On March 3, as countries like Iran and Italy were being run over by coronavirus, Hancock appeared on GMB and said it was fine for people to still shake hands despite the WHO saying the opposite - and despite, we’ve now learned, the SAGE advisory group stating that very day ministers should not say that. Six days later, Hancock said we shouldn’t shake hands.
He also said there was no problem with mass gatherings like the Cheltenham Festival and football matches going ahead, schools staying open, or people flying abroad.

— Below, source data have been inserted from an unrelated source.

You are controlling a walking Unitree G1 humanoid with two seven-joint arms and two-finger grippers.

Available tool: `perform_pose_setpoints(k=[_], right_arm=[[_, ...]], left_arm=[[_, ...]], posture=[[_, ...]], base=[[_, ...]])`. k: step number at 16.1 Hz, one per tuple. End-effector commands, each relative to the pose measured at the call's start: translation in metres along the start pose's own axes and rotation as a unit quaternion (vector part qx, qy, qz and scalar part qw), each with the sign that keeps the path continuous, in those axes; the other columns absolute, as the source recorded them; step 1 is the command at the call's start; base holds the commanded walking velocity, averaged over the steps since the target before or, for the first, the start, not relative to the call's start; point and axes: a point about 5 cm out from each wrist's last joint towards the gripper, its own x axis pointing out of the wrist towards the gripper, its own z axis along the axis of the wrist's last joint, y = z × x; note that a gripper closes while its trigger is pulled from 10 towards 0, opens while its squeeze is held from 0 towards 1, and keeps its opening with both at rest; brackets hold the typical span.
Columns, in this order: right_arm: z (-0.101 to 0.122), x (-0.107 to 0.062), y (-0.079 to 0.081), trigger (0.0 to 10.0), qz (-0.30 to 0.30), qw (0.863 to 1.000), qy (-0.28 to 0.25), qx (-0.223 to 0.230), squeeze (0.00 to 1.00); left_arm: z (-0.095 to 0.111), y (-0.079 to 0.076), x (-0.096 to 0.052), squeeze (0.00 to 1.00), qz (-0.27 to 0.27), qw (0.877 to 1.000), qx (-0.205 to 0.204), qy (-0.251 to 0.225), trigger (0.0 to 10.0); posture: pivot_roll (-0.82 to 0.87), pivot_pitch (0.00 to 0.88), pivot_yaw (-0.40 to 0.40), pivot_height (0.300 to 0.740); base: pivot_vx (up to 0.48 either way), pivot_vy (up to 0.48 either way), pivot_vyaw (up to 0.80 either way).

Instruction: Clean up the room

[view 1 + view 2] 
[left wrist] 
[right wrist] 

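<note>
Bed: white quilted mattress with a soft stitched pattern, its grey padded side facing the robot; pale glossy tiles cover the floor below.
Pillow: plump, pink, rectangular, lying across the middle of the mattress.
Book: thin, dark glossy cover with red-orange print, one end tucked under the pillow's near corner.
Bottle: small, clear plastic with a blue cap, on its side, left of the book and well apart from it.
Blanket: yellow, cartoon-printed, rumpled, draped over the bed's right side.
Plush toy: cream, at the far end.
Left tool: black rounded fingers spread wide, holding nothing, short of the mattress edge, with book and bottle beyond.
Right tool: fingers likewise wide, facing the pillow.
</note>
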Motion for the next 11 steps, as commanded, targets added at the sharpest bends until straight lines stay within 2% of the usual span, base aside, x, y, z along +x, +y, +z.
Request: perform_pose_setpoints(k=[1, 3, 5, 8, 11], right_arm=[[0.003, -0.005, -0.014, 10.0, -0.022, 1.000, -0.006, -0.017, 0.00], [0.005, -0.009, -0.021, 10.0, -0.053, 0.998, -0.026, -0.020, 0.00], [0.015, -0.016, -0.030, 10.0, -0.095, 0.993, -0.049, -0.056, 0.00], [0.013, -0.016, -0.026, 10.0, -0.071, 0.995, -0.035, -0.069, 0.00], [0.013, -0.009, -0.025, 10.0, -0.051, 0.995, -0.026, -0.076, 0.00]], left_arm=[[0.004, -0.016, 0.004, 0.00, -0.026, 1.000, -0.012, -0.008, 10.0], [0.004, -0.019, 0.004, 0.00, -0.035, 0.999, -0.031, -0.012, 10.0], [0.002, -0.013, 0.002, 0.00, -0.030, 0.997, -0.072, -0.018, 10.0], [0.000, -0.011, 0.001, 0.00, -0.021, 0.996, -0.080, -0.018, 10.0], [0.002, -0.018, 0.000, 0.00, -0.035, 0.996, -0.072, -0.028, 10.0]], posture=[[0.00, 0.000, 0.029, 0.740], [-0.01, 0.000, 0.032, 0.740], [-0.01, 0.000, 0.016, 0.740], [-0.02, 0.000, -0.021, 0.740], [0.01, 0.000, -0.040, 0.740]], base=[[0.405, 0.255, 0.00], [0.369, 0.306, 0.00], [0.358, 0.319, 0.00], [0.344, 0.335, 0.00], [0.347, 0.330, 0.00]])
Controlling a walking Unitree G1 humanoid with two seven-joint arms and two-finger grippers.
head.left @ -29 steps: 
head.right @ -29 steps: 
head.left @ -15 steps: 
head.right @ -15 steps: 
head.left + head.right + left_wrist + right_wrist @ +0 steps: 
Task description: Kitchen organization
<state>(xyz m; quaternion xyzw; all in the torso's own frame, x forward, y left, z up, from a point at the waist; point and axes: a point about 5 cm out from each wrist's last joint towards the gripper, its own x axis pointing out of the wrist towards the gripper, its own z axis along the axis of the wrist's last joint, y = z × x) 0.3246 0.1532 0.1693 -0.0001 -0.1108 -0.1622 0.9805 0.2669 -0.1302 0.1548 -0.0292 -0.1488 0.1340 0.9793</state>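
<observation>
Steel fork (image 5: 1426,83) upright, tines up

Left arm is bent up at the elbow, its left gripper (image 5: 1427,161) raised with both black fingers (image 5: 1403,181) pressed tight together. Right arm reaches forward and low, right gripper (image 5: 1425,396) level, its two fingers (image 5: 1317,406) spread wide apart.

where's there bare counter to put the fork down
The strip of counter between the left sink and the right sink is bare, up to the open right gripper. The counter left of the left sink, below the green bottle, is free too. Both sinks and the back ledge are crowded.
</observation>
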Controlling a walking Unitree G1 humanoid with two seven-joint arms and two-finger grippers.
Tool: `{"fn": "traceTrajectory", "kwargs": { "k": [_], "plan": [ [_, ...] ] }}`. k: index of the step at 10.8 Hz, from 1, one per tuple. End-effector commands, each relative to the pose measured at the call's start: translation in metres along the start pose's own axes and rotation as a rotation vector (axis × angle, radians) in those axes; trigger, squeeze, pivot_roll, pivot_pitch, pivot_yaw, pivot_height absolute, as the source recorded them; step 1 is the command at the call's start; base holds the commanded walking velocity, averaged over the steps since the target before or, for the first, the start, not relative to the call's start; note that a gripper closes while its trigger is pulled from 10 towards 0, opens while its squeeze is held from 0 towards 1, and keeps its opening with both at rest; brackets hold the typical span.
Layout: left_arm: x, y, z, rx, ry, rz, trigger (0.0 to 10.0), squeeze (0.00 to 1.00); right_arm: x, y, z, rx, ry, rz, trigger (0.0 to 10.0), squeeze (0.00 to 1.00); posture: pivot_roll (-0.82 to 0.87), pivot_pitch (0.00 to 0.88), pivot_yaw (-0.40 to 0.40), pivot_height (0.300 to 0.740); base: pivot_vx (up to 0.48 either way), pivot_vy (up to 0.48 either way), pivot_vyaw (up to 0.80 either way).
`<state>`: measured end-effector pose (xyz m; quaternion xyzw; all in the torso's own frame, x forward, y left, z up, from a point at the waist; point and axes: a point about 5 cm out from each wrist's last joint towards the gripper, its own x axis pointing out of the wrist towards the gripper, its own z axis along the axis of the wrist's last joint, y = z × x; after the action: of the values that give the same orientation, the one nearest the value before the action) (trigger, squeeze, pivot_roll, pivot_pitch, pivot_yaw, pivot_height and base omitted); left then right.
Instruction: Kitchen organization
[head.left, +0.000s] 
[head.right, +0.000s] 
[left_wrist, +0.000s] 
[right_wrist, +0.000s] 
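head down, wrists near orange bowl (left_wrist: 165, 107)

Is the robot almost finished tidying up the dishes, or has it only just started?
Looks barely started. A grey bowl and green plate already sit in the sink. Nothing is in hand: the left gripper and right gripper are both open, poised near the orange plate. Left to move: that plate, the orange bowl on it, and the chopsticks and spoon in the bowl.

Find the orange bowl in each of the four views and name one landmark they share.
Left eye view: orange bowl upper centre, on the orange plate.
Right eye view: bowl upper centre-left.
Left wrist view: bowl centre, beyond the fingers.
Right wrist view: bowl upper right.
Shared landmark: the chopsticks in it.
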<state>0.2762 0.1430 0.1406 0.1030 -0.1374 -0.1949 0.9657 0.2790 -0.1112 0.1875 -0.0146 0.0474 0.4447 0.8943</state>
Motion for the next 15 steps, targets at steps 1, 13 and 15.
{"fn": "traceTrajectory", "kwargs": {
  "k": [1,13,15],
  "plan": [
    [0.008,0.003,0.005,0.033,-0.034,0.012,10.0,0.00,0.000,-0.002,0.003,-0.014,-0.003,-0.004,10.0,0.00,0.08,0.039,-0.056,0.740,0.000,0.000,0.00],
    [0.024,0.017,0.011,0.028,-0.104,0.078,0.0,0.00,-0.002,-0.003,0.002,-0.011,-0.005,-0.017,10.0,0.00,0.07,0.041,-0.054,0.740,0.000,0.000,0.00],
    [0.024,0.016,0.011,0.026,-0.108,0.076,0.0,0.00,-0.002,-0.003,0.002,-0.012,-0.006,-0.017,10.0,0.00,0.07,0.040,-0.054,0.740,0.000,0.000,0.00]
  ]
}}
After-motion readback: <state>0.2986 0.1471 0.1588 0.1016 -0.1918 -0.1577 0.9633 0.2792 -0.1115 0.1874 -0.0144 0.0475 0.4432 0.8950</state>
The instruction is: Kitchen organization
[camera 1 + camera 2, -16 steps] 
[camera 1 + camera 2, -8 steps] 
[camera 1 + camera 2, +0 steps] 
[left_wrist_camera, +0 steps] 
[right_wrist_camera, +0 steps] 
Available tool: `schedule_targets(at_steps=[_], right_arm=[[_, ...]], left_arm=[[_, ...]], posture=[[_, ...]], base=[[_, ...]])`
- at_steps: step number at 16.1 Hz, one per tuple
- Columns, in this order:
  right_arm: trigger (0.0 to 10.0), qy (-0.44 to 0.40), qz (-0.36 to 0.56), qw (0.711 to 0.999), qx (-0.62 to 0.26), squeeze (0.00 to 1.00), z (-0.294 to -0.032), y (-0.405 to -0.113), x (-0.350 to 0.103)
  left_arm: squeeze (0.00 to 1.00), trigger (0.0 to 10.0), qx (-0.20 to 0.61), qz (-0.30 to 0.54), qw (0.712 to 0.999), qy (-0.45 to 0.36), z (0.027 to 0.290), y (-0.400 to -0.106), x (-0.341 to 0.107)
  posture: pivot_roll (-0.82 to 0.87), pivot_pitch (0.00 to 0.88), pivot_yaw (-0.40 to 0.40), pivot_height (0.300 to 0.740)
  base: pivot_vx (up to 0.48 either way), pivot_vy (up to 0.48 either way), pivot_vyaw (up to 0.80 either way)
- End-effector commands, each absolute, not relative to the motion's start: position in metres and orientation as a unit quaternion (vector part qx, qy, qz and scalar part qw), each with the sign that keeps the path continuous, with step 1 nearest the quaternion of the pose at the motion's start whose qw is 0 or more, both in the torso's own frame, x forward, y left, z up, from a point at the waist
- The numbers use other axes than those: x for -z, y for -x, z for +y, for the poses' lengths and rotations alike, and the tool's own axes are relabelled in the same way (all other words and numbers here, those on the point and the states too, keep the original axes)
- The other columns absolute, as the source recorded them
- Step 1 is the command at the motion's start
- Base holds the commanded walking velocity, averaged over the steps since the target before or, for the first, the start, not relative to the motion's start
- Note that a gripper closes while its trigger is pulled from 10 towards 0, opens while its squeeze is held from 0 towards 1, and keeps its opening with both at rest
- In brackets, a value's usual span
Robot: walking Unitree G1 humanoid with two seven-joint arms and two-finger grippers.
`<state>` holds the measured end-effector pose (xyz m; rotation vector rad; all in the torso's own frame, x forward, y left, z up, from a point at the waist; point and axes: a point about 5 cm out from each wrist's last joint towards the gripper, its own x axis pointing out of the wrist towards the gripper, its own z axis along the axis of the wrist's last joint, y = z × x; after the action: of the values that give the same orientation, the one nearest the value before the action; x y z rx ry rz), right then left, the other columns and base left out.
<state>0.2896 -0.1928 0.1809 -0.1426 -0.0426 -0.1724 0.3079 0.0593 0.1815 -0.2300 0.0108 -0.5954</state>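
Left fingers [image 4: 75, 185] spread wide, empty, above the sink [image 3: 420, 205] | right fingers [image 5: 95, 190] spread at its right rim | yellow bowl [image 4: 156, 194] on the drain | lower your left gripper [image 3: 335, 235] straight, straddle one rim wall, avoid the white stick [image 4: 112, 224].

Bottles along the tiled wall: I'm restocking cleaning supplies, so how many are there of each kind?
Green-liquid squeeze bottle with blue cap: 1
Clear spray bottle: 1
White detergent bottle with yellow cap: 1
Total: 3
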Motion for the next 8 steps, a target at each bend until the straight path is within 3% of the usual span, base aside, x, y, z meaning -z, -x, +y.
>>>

Yet within three weeks, we had banned mass gatherings, shut down schools and stopped people flying abroad.
When Hancock appeared on GMB again on March 23, the day we finally locked down so late experts now believe it cost at least 25,000 lives, he expressed dismay at those ignoring the rules: ‘The number of people not following the advice is incredibly damaging to the effort to stop the spread of the virus.’
Yet there he was yesterday, not following his own advice to stop the spread of the virus.
Hancock had another toe-curling moment before his Commons appearance when he congratulated England footballer Marcus Rashford on forcing the Government to extend free school meals for 1.3 million children over the summer, by calling him ‘Daniel Rashford.’
It may have been an innocent mistake, but it particularly grated coming from a man who had demanded footballers take a pay cut and ‘do their bit’ early in this crisis, whilst refusing to take any pay cut himself.
When one of the footballers he berated did more to help this country than anything he’s done in the past five months, Hancock couldn’t even remember his name.
The job of a Health Secretary in a public health crisis is to be firm, decisive, consistent, reassuring, and save lives.
Matt Hancock has been a dithering, blundering, inconsistent, disingenuous, lying bullsh*tter whose abject failures have made us the laughing stock of the world - only the families grieving all those who’ve unnecessarily died as a result of his terrible mistakes aren’t laughing.
Now we can add ‘horrendous hypocrite’ to the charge sheet.
To be blunt Health Secretary, as I screamed at my TV yesterday: you make me literally sick.